Exercise requirements:
Begin at the top of the following data. Copy each line exactly until you have copied the line containing "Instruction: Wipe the".

Supplied data:
%%

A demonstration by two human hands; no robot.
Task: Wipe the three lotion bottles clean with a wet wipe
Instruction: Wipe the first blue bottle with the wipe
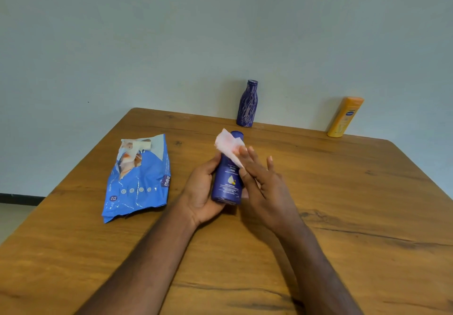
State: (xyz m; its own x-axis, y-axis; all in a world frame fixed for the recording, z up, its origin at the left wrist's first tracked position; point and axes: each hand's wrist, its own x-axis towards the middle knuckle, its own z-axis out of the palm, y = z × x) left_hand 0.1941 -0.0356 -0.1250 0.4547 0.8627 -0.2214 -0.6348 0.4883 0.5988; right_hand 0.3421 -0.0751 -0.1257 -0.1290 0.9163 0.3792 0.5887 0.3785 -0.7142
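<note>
Both your forearms come in from six o'clock over the wooden counter. Your left hand cups the dark blue lotion bottle from its nine o'clock side, fingers curled under and around it, thumb up along the edge. The bottle is lifted off the counter near the centre, base toward you, cap pointing to twelve o'clock.

Your right hand sits at the bottle's three o'clock, fingers straight and spread, pressing the white wet wipe flat against the bottle's upper side. The wipe drapes over the shoulder and cap end, and a loose corner sticks up toward eleven o'clock.

Out at nine o'clock from the hands lies the blue wet wipe packet, flat on the counter, its top flap open with a wipe poking out.

Farther back, at twelve o'clock, a purple patterned bottle stands upright at the counter's far edge by the wall. At two o'clock, a yellow-orange lotion bottle stands there too, well apart from it.
</note>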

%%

Solution below:
A demonstration by two human hands; no robot.
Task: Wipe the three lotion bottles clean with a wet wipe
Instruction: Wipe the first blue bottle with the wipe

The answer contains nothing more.